You can also create your own variations on the above approaches. For this guide, we’ll follow approach #2—using a single Stellar account to transact on behalf of your customers.

Data Flow

In order to act as an anchor, your infrastructure will need to:

  • Make payments.
  • Monitor a Stellar account and update customer accounts when payments are received.
  • Look up and respond to requests for federated addresses.
  • Comply with Anti-Money Laundering (AML) regulations.
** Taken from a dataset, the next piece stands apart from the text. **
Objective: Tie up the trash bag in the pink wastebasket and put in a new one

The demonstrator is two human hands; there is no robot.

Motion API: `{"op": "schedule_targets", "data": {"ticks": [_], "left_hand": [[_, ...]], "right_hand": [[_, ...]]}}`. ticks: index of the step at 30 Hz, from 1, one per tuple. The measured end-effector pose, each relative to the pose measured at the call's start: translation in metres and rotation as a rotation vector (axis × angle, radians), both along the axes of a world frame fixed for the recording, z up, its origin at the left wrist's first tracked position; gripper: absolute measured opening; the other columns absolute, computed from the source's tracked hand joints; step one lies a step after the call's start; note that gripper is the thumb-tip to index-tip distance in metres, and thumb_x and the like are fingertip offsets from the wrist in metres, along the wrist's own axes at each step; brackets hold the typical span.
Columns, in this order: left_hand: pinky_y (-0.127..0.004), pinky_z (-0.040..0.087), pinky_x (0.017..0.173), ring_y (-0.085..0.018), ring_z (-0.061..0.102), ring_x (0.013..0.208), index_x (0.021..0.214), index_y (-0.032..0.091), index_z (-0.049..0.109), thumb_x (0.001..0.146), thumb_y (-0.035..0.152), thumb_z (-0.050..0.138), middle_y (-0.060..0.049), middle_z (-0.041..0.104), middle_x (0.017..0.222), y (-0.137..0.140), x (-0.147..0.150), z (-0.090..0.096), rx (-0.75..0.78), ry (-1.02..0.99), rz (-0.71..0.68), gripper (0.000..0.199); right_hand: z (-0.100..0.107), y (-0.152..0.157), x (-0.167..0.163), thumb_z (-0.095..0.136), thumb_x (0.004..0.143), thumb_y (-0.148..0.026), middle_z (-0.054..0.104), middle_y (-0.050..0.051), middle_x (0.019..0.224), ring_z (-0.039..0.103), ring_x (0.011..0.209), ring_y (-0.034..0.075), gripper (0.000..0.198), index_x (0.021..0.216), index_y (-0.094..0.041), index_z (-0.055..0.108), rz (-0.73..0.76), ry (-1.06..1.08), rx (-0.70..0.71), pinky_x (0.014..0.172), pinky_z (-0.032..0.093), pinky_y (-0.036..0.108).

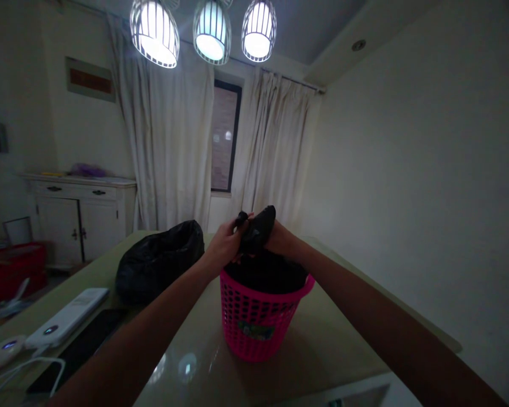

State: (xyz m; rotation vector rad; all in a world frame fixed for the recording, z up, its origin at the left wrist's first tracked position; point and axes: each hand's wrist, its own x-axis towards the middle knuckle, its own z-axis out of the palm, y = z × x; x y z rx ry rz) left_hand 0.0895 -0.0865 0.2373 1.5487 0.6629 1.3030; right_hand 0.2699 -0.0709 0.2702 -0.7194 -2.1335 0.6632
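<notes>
Dim room, glossy table (203, 362): the black bag (258, 229) is pinched shut by left hand (224, 244) and right hand (282, 240) above the pink basket (254, 322) (best knotted tightly, centred).

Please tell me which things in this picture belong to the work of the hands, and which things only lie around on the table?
In use:
- left hand and right hand, both gripping the gathered top of the black bag
- pink basket that holds this bag

Lying about:
- full black bag, left of the basket
- white remote
- dark phone
- white cable
</notes>
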Motion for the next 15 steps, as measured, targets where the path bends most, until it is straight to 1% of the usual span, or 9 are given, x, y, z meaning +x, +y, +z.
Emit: {"op": "schedule_targets", "data": {"ticks": [2, 3, 5, 6, 9, 11, 12, 14, 15], "left_hand": [[-0.023, 0.038, 0.036, -0.014, 0.051, 0.035, 0.140, 0.014, 0.072, 0.105, 0.045, 0.059, 0.002, 0.067, 0.055, 0.000, -0.003, -0.001, 0.069, 0.036, 0.095, 0.047], [-0.023, 0.040, 0.038, -0.014, 0.053, 0.038, 0.133, 0.015, 0.074, 0.106, 0.041, 0.057, 0.001, 0.068, 0.058, 0.000, -0.004, -0.002, 0.117, 0.057, 0.147, 0.042], [-0.023, 0.042, 0.042, -0.014, 0.057, 0.043, 0.119, 0.017, 0.077, 0.104, 0.037, 0.058, 0.000, 0.071, 0.064, 0.000, -0.005, -0.003, 0.188, 0.082, 0.232, 0.032], [-0.023, 0.042, 0.043, -0.015, 0.059, 0.045, 0.113, 0.017, 0.076, 0.103, 0.036, 0.057, -0.001, 0.072, 0.067, 0.000, -0.005, -0.004, 0.203, 0.103, 0.267, 0.029], [-0.025, 0.044, 0.047, -0.019, 0.066, 0.051, 0.106, 0.019, 0.072, 0.107, 0.036, 0.048, -0.002, 0.072, 0.065, -0.002, -0.003, -0.005, 0.187, 0.222, 0.360, 0.030], [-0.028, 0.048, 0.055, -0.023, 0.073, 0.060, 0.106, 0.018, 0.073, 0.110, 0.032, 0.041, -0.004, 0.073, 0.064, -0.007, -0.003, -0.004, 0.218, 0.358, 0.470, 0.034], [-0.030, 0.051, 0.061, -0.026, 0.077, 0.067, 0.109, 0.018, 0.074, 0.111, 0.030, 0.041, -0.006, 0.075, 0.068, -0.010, -0.004, -0.003, 0.268, 0.441, 0.545, 0.035], [-0.034, 0.054, 0.072, -0.029, 0.082, 0.084, 0.125, 0.018, 0.074, 0.110, 0.026, 0.044, -0.011, 0.082, 0.087, -0.016, -0.006, -0.004, 0.428, 0.623, 0.670, 0.034], [-0.035, 0.056, 0.075, -0.030, 0.082, 0.090, 0.136, 0.020, 0.070, 0.110, 0.023, 0.045, -0.012, 0.084, 0.099, -0.019, -0.007, -0.004, 0.520, 0.715, 0.702, 0.036]], "right_hand": [[-0.004, -0.007, 0.002, 0.086, 0.074, -0.047, 0.081, 0.004, 0.101, 0.072, 0.091, 0.025, 0.048, 0.113, -0.021, 0.078, 0.065, -0.001, -0.149, 0.093, 0.061, 0.043], [-0.005, -0.011, 0.003, 0.088, 0.073, -0.045, 0.082, 0.003, 0.103, 0.072, 0.094, 0.025, 0.048, 0.113, -0.021, 0.079, 0.073, -0.003, -0.190, 0.095, 0.061, 0.042], [-0.007, -0.016, 0.003, 0.093, 0.071, -0.041, 0.082, 0.002, 0.104, 0.072, 0.098, 0.024, 0.043, 0.107, -0.020, 0.081, 0.045, 0.001, -0.197, 0.098, 0.059, 0.039], [-0.007, -0.018, 0.003, 0.092, 0.073, -0.041, 0.081, 0.002, 0.101, 0.072, 0.097, 0.024, 0.040, 0.103, -0.019, 0.081, 0.023, 0.019, -0.184, 0.096, 0.058, 0.038], [-0.008, -0.018, -0.002, 0.084, 0.083, -0.052, 0.077, 0.003, 0.088, 0.067, 0.082, 0.021, 0.037, 0.094, -0.017, 0.078, -0.060, 0.107, -0.178, 0.079, 0.055, 0.033], [-0.010, -0.015, -0.008, 0.078, 0.085, -0.057, 0.075, 0.003, 0.085, 0.065, 0.078, 0.018, 0.041, 0.091, -0.017, 0.076, -0.134, 0.203, -0.199, 0.072, 0.051, 0.030], [-0.012, -0.013, -0.012, 0.078, 0.084, -0.057, 0.075, 0.003, 0.085, 0.065, 0.077, 0.018, 0.041, 0.090, -0.017, 0.075, -0.172, 0.258, -0.221, 0.071, 0.050, 0.029], [-0.016, -0.009, -0.018, 0.079, 0.078, -0.054, 0.075, 0.002, 0.083, 0.065, 0.075, 0.018, 0.041, 0.095, -0.018, 0.071, -0.239, 0.375, -0.266, 0.069, 0.050, 0.028], [-0.018, -0.008, -0.021, 0.079, 0.074, -0.051, 0.074, 0.000, 0.081, 0.066, 0.073, 0.017, 0.043, 0.101, -0.020, 0.068, -0.272, 0.432, -0.281, 0.067, 0.050, 0.028]]}}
Stellar provides a prebuilt federation server and regulatory compliance server designed for you to install and integrate with your existing infrastructure. The bridge server coordinates them and simplifies interacting with the Stellar network. This guide demonstrates how to integrate them with your infrastructure, but you can also write your own customized versions.

Making Payments

When using the above services, a complex payment using federation and compliance works as follows:

Diagram of sending a payment

  1. A customer using your organization’s app or web site sends a payment using your services.
  2. Your internal services send a payment using the bridge server.
  3. The bridge server determines whether compliance checks are needed and forwards transaction information to the compliance server.
  4. The compliance server determines the receiving account ID by looking up the federation address.
  5. The compliance server contacts your internal services to get information about the customer sending the payment in order to provide it to the receiving organization’s compliance systems.
  6. If the result is successful, the bridge server creates a transaction, signs it, and sends it to the Stellar network.
  7. Once the transaction is confirmed on the network, the bridge server returns the result to your services, which should update your customer’s account.

Receiving Payments:

When someone is sending a transaction to you, the flow is slightly different:

Diagram of receiving a payment

  1. The sender looks up the Stellar account ID to send the payment to based on your customer’s federated address from your federation server.
  2. The sender contacts your compliance server with information about the person sending the payment.
  3. Your compliance server contacts three services you implement:
    1. A sanctions callback to determine whether the sender is permitted to pay your customer.
    2. If the sender wants to check your customer’s information, a callback is used to determine whether you are willing to share your customer’s information.
    3. The same callback used when sending a payment (above) is used to actually get your customer’s information.
  4. The sender submits the transaction to the Stellar network.
  5. The bridge server monitors the Stellar network for the transaction and sends it to your compliance server to verify that it was the same transaction you approved in step 3.1.
  6. The bridge server contacts a service you implement to notify you about the transaction. You can use this step to update your customer’s account balances.

While these steps can seem complicated, Stellar’s bridge, federation, and compliance services do most of the work. You only need to implement four callbacks and create a stellar.toml file where others can find the URL of your services.

In the rest of this guide, we’ll walk through setting up each part of this infrastructure step by step.